◆ Required action ◆
Without the pictures, restate all of the data below word for word.

◆ Dataset content ◆

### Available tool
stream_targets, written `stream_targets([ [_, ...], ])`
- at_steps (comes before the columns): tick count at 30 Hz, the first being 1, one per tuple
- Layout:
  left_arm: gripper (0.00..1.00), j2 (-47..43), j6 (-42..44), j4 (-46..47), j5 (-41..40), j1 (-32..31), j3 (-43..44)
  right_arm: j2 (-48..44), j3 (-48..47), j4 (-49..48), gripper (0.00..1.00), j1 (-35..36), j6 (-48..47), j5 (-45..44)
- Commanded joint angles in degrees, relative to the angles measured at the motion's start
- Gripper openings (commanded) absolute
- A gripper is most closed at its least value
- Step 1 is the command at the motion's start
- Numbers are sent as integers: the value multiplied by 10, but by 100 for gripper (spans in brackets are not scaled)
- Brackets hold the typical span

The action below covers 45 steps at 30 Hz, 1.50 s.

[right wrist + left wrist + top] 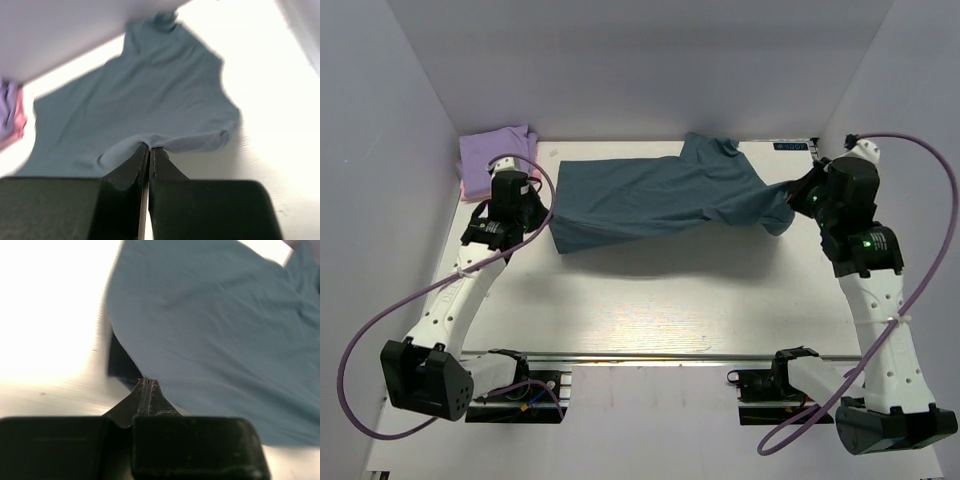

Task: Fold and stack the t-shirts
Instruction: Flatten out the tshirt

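Teal t-shirt [660,195] stretches between pinching left fingers [137,401] and right fingers [161,164].

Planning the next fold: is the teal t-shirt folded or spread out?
Spread out. The teal t-shirt stretches wide between the left gripper and right gripper, each shut on an edge.

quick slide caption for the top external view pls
Left gripper and right gripper pinch opposite ends of the teal-blue t-shirt, spread over the table; a folded lavender t-shirt lies far left.
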State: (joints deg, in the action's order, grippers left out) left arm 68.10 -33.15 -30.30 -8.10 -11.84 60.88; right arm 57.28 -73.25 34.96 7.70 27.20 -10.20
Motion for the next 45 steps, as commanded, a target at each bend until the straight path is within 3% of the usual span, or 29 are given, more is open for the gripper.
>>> stream_targets([
  [1,0,-38,-16,-25,-72,2,28,-7,-65,2,0,-3,-4,-113],
  [8,0,-75,-16,-62,-159,2,80,33,-175,8,0,-5,-53,-208],
  [14,0,-96,25,-13,-106,2,155,57,-273,-13,0,-4,-97,-153],
  [22,0,-109,80,-30,-90,2,295,54,-381,-26,0,-3,-146,-154],
  [28,0,-132,99,-48,-67,-3,343,7,-393,-52,0,-2,-169,-134],
  [31,0,-146,86,-39,-30,-3,281,-14,-358,-43,0,-2,-160,-100],
  [35,0,-105,78,-27,87,-3,217,-42,-233,-52,0,-2,-127,-94],
  [37,25,-74,73,3,185,-8,170,-48,-190,-72,0,-3,-102,-104],
  [39,57,-11,73,32,247,-8,144,-56,-121,-87,0,-2,-72,-103],
  [40,98,13,84,47,271,-8,131,-56,-107,-107,0,-3,-73,-94],
  [41,100,36,90,47,310,-8,131,-54,-96,-107,0,-2,-71,-84],
  [45,100,127,102,30,310,-13,124,-7,-19,-68,0,-4,-43,-96],
])
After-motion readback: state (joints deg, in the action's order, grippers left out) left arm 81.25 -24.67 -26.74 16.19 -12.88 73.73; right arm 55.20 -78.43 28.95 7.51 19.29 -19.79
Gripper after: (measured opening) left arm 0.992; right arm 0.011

◆ Exercise result ◆
### Available tool
stream_targets, written `stream_targets([ [_, ...], ])`
- at_steps (comes before the columns): tick count at 30 Hz, the first being 1, one per tuple
- Layout:
  left_arm: gripper (0.00..1.00), j2 (-47..43), j6 (-42..44), j4 (-46..47), j5 (-41..40), j1 (-32..31), j3 (-43..44)
  right_arm: j2 (-48..44), j3 (-48..47), j4 (-49..48), gripper (0.00..1.00), j1 (-35..36), j6 (-48..47), j5 (-45..44)
- Commanded joint angles in degrees, relative to the angles measured at the motion's start
- Gripper openings (commanded) absolute
- A gripper is most closed at its least value
- Step 1 is the command at the motion's start
- Numbers are sent as integers: the value multiplied by 10, but by 100 for gripper (spans in brackets are not scaled)
- Brackets hold the typical span

The action below covers 45 steps at 30 Hz, 1.50 s.

[right wrist + left wrist + top] 

Task: Fold and stack the t-shirts
Instruction: Flatten out the tshirt

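Teal t-shirt [660,195] stretches between pinching left fingers [137,401] and right fingers [161,164].

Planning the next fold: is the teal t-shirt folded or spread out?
Spread out. The teal t-shirt stretches wide between the left gripper and right gripper, each shut on an edge.

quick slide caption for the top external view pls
Left gripper and right gripper pinch opposite ends of the teal-blue t-shirt, spread over the table; a folded lavender t-shirt lies far left.
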State: (joints deg, in the action's order, grippers left out) left arm 68.10 -33.15 -30.30 -8.10 -11.84 60.88; right arm 57.28 -73.25 34.96 7.70 27.20 -10.20
Motion for the next 45 steps, as commanded, a target at each bend until the straight path is within 3% of the usual span, or 29 are given, more is open for the gripper.
>>> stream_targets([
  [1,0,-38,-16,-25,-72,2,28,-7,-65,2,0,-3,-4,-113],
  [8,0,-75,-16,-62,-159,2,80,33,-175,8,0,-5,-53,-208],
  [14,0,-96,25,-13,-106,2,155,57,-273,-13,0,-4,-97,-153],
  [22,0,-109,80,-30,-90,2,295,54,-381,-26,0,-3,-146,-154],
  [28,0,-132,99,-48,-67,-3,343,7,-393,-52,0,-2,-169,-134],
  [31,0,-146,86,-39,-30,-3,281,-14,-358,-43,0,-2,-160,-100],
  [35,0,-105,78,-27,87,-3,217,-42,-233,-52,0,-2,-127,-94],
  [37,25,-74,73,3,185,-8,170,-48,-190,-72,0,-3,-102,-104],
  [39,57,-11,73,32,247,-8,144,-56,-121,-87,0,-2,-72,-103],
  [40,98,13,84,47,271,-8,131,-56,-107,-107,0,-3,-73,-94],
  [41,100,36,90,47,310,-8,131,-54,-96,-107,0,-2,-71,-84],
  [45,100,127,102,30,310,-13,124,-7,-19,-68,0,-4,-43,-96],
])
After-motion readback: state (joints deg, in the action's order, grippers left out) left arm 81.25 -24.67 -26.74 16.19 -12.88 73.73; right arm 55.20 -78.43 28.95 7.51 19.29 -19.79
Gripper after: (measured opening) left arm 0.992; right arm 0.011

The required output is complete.